Le parquet de Paris a requis le renvoi en procès contre le réalisateur Christophe Ruggia. Le réalisateur avait été mis en examen, le 16 janvier 2020, pour agressions sexuelles sur mineure de 15 ans par personne ayant autorité sur Adèle Haenel.
Nouveau rebondissement dans l’affaire Adèle Haenel. Le parquet de Paris a requis le renvoi en correctionnelle contre le réalisateur Christophe Ruggia pour agressions sexuelles aggravées sur l'actrice, quand elle était jeune adolescente, a appris l'AFP de sources proches du dossier jeudi, confirmant une information de RMC.
«Nous ne souhaitons pas faire de commentaire», ont réagi Mes Fanny Colin et Orly Rezlan, avocates du réalisateur jointes par l'AFP, au sujet de ce développement concernant le dossier qui avait provoqué un séisme en 2019 dans le cinéma français, resté jusque-là imperméable au mouvement #MeToo.
Selon ces sources proches du dossier, deux circonstances aggravantes sont retenues par le parquet : la minorité d'Adèle Haenel au moment des faits reprochés, à partir de ses 12 ans, et la position d'autorité de Christophe Ruggia, qui est le premier réalisateur à l'avoir fait tourner dans le film «Les Diables» (2002).
Alors âgé de 36 à 39 ans, il l'a reçue tous les samedis après-midi pendant près de trois ans, de septembre 2001 à février 2004. Les réquisitions évoquent un «caractère systématique» des attouchements lors de ces «visites».«Il commençait à me caresser les cuisses en remontant vers mon sexe, comme ça, l'air de rien. Il touchait alors aussi mon sexe, il m'embrassait dans le cou (...) et il touchait ma poitrine», a raconté Adèle Haenel devant les enquêteurs. Le parquet souligne aussi des «épisodes de chantage affectif lors de festivals à Marrakech et Yokohama».

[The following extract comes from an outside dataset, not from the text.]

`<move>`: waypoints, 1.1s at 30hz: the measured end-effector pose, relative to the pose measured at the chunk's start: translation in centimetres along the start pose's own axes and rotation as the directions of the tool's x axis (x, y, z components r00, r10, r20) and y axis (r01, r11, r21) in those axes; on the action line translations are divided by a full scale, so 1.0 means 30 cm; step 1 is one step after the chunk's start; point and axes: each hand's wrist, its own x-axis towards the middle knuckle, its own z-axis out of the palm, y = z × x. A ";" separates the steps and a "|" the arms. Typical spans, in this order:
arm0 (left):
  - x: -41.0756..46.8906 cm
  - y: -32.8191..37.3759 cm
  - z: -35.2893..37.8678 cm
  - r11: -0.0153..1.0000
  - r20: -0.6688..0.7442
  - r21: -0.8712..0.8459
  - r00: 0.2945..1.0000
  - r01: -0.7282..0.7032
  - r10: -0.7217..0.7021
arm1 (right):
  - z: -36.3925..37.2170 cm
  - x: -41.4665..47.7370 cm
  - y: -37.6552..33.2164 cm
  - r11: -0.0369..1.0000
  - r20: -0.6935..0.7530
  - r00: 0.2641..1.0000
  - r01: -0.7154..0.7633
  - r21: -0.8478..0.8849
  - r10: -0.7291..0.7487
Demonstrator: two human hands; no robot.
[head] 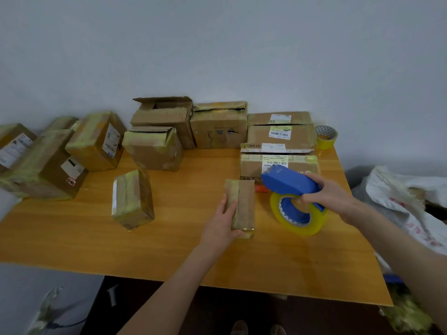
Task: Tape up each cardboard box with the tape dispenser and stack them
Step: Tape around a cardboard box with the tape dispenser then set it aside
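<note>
A small narrow cardboard box (244, 204) lies on the wooden table (169, 250) near its middle. My left hand (222, 226) rests on the box's left side, fingers along the top and thumb at the near end. Just right of the box, my right hand (331, 194) grips the blue tape dispenser (287, 181), held above the table with its yellow tape roll (298, 215) hanging below. Another taped box (132, 198) stands to the left. Several larger boxes line the wall, one of them open-topped (164, 112).
A stack of flat labelled boxes (278, 141) sits behind the dispenser. A spare yellow tape roll (326, 137) stands at the back right corner. Taped boxes (48, 163) crowd the left end. A white sack (406, 197) lies right of the table.
</note>
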 end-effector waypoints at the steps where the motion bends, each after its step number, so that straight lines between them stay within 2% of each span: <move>1: 0.001 0.006 -0.003 1.000 0.020 0.022 1.000 0.007 -0.007 | -0.018 -0.006 -0.027 0.999 0.033 0.999 0.028 -0.016 -0.027; 3: 0.007 0.017 -0.018 0.999 0.050 0.032 0.999 -0.007 0.005 | -0.040 -0.020 -0.081 0.996 0.107 0.991 0.080 -0.046 -0.075; 4: 0.010 0.024 -0.033 1.000 0.009 -0.021 1.000 -0.013 0.013 | -0.047 -0.030 -0.104 0.992 0.138 0.986 0.106 -0.065 -0.097; 6: 0.018 0.038 -0.088 0.959 -0.135 -0.282 0.989 0.024 -0.065 | -0.050 -0.055 -0.144 0.985 0.183 0.975 0.147 -0.095 -0.128; 7: 0.022 0.047 -0.123 0.864 -0.108 -0.496 0.982 0.083 -0.157 | -0.047 -0.069 -0.162 0.982 0.206 0.969 0.161 -0.097 -0.139; 8: 0.023 0.062 -0.157 0.682 0.009 -0.714 0.976 0.160 -0.219 | -0.041 -0.083 -0.179 0.980 0.234 0.961 0.174 -0.093 -0.149; 9: 0.021 0.072 -0.179 0.473 0.165 -0.843 0.960 0.256 -0.227 | -0.033 -0.096 -0.194 0.978 0.263 0.952 0.187 -0.089 -0.158; 10: 0.016 0.080 -0.194 0.342 0.262 -0.886 0.947 0.313 -0.188 | -0.022 -0.106 -0.206 0.976 0.287 0.943 0.197 -0.087 -0.165; 13: -0.009 0.095 -0.195 0.279 0.318 -0.903 0.945 0.326 -0.077 | 0.016 -0.120 -0.221 0.974 0.321 0.932 0.206 -0.091 -0.167; 19: -0.033 0.078 -0.163 0.073 0.316 -0.945 0.948 0.318 -0.031 | 0.056 -0.118 -0.205 0.987 0.352 0.928 0.150 -0.055 -0.121; 23: -0.041 0.059 -0.177 0.034 0.277 -0.960 0.961 0.276 0.010 | 0.063 -0.109 -0.187 0.995 0.343 0.935 0.099 0.000 -0.093; 25: -0.048 0.059 -0.177 0.053 0.210 -0.977 0.977 0.207 0.047 | 0.065 -0.105 -0.179 0.995 0.335 0.937 0.086 0.058 -0.101; 27: -0.051 0.071 -0.170 0.155 0.123 -0.981 0.991 0.115 0.044 | 0.064 -0.094 -0.164 0.989 0.326 0.939 0.073 0.130 -0.112; 29: -0.050 0.087 -0.163 0.289 0.020 -0.957 1.000 0.026 -0.025 | 0.066 -0.086 -0.153 0.980 0.322 0.940 0.048 0.192 -0.109; 33: -0.042 0.084 -0.162 0.373 -0.107 -0.925 0.992 -0.075 -0.067 | 0.070 -0.083 -0.155 0.975 0.327 0.938 0.043 0.217 -0.114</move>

Coup de pied dans la fourmilière
Refusant dans un premier temps de saisir la justice, Adèle Haenel avait finalement porté plainte quelques jours après l'ouverture d'une enquête préliminaire par le parquet de Paris, le 6 novembre 2019. Après la déflagration des accusations, Christophe Ruggia s'était décrit comme «sans doute le premier admirateur d'Adèle Haenel» et avait réfuté «les gestes physiques et le comportement de harcèlement sexuel dont elle (l)'accuse». Il avait reconnu avoir «commis l'erreur de jouer les pygmalions (...). Emprise du metteur en scène à l'égard de l'actrice qu'il avait dirigée et avec laquelle il rêvait de tourner à nouveau», avait-il écrit. Il avait été mis en examen le 16 janvier 2020 pour «agressions sexuelles sur mineur de 15 ans par personne ayant autorité sur la victime», et placé sous contrôle judiciaire.

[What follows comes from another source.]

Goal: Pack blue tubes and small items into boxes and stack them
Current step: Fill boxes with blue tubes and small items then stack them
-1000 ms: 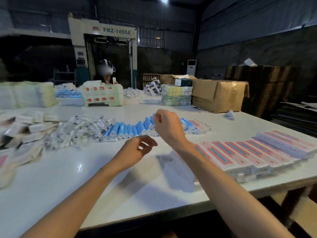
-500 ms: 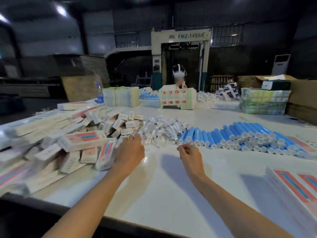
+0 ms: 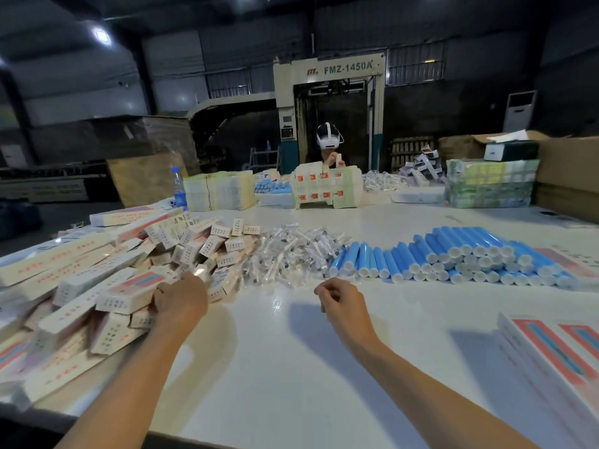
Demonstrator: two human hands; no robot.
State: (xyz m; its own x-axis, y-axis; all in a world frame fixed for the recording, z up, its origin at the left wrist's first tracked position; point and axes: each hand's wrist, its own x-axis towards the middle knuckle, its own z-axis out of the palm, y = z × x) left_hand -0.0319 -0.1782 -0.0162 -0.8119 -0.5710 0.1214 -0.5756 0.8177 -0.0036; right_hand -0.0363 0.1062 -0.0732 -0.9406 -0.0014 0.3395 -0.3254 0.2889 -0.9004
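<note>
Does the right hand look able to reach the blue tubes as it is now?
Probably yes. The right hand is just short of the nearest blue tubes, and only bare table lies between them. Whether its curled fingers hold something, I cannot tell.

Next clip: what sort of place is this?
Likely a factory or warehouse packing floor: a large machine marked FMZ-1450A stands behind the table, which is heaped with small boxes and blue tubes, and big cartons sit at its far right.

On the table (image 3: 291,367), boxes (image 3: 107,286) lie left, sachets (image 3: 291,254) centre, tubes (image 3: 460,257) right.
</note>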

Adèle Hanel avait en quelque sorte fait entrer, fin 2019, le mouvement #MeToo dans le cinéma français, resté jusque-là éloigné de cette libération de la parole, malgré de premières accusations retentissantes, comme celles, en 2018, visant le cinéaste et producteur Luc Besson, écartées depuis par la justice française. Adèle Haenel a plusieurs fois dénoncé «la complaisance généralisée du métier vis-à-vis des agresseurs sexuels», y compris lors d'une sortie fracassante contre Roman Polanski lors de la cérémonie 2020 des César.
Depuis, de nouvelles plaintes continuent de ponctuer l'actualité. Mardi, c'est Judith Godrèche qui a dénoncé des abus sexuels entre 1986 et 1992 de la part des réalisateurs Benoît Jacquot et Jacques Doillon, qui contestent les accusations. Une enquête est ouverte à Paris.